* _REQUIREMENT_: All of the data is to be set down again without any alteration.

* _GIVEN MATERIAL_:
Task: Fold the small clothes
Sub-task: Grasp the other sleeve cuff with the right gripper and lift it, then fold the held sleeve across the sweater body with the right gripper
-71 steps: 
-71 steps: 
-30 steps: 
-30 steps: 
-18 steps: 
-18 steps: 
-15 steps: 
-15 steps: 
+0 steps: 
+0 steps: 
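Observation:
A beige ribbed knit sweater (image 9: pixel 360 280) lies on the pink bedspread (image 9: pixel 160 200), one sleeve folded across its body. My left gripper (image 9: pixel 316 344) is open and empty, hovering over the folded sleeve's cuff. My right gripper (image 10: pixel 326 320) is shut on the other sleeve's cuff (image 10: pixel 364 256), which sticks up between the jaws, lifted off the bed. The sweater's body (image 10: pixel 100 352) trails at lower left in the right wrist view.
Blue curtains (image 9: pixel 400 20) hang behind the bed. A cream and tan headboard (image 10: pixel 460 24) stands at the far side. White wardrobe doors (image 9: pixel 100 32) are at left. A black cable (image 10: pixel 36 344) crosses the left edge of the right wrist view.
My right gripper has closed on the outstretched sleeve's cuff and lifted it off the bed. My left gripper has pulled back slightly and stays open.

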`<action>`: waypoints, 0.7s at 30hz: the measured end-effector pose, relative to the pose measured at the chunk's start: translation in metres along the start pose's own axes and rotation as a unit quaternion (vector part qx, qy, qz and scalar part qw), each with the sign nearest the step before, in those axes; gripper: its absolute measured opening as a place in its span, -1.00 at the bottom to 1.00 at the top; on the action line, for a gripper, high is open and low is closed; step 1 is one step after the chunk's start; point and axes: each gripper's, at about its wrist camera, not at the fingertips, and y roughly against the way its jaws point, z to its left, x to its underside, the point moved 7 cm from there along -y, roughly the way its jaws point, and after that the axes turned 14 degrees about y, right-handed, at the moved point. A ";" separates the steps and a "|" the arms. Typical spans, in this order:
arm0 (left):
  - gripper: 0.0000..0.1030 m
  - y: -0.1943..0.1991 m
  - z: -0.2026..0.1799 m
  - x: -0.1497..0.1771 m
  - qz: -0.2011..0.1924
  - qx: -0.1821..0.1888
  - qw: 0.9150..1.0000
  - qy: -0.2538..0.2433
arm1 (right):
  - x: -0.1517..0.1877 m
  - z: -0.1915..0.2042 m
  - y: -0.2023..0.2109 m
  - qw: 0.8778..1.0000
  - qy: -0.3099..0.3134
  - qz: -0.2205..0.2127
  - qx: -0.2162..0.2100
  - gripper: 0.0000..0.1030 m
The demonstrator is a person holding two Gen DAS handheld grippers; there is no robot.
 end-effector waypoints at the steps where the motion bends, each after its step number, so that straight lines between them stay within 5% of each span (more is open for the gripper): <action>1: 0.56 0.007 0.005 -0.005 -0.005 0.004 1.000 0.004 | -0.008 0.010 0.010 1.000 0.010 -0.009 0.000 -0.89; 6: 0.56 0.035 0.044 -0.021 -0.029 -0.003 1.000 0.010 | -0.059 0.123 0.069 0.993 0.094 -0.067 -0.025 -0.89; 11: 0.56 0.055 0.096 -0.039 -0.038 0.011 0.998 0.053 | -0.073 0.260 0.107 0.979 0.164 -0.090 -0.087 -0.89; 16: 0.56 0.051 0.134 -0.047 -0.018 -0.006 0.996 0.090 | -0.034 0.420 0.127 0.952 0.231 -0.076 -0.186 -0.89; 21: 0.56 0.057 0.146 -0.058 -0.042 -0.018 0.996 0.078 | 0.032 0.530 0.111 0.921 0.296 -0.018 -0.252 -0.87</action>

* _EXERCISE SOLUTION_:
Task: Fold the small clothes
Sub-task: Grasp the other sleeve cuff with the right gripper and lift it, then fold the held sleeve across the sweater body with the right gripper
-71 steps: 
-71 steps: 
-30 steps: 
-30 steps: 
-18 steps: 
-18 steps: 
-15 steps: 
-15 steps: 
+0 steps: 
+0 steps: 
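Observation:
A beige ribbed knit sweater (image 9: pixel 360 280) lies on the pink bedspread (image 9: pixel 160 200), one sleeve folded across its body. My left gripper (image 9: pixel 316 344) is open and empty, hovering over the folded sleeve's cuff. My right gripper (image 10: pixel 326 320) is shut on the other sleeve's cuff (image 10: pixel 364 256), which sticks up between the jaws, lifted off the bed. The sweater's body (image 10: pixel 100 352) trails at lower left in the right wrist view.
Blue curtains (image 9: pixel 400 20) hang behind the bed. A cream and tan headboard (image 10: pixel 460 24) stands at the far side. White wardrobe doors (image 9: pixel 100 32) are at left. A black cable (image 10: pixel 36 344) crosses the left edge of the right wrist view.
My right gripper has closed on the outstretched sleeve's cuff and lifted it off the bed. My left gripper has pulled back slightly and stays open.
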
`<action>`: waypoints, 0.7s at 30hz: the measured end-effector pose, relative to the pose measured at the chunk's start: translation in metres along the start pose's own axes and rotation as a unit quaternion (vector part qx, qy, qz and scalar part qw), each with the sign nearest the step before, in those axes; gripper: its absolute measured opening as a place in its span, -1.00 at the bottom to 1.00 at the top; on the action line, for a gripper, high is open and low is closed; step 1 is one step after the chunk's start; point and axes: each gripper's, at about its wrist camera, not at the fingertips, and y roughly against the way its jaws point, z to its left, x to its underside, the point moved 7 cm from there along -y, roughly the way its jaws point, and after that the axes turned 14 degrees about y, right-handed, at the moved point. A ";" separates the steps and a "|" the arms. Typical spans, in this order:
arm0 (left):
  - gripper: 0.0000..0.1030 m
  - y: -0.1943..0.1991 m
  - z: -0.2026..0.1799 m
  - x: -0.1497..0.1771 m
  - qz: -0.2011..0.1924
  - qx: -0.1821..0.1888
  - qw: 0.9150..1.0000
  - qy: -0.2538..0.2433
arm1 (right):
  - x: -0.1517..0.1877 m
  - z: -0.1915..0.2042 m
  - y: -0.2023..0.2109 m
  - qw: 0.8778..1.0000
  - qy: -0.3099..0.3134
  - qz: -0.2205..0.2127
  - qx: -0.2162..0.2100
  - gripper: 0.0000..0.1030 m
The demonstrator is a person holding two Gen DAS handheld grippers; there is no robot.
 end-effector waypoints at the steps where the motion bends, each after its step number, so that straight lines between them stay within 5% of each span (more is open for the gripper): <action>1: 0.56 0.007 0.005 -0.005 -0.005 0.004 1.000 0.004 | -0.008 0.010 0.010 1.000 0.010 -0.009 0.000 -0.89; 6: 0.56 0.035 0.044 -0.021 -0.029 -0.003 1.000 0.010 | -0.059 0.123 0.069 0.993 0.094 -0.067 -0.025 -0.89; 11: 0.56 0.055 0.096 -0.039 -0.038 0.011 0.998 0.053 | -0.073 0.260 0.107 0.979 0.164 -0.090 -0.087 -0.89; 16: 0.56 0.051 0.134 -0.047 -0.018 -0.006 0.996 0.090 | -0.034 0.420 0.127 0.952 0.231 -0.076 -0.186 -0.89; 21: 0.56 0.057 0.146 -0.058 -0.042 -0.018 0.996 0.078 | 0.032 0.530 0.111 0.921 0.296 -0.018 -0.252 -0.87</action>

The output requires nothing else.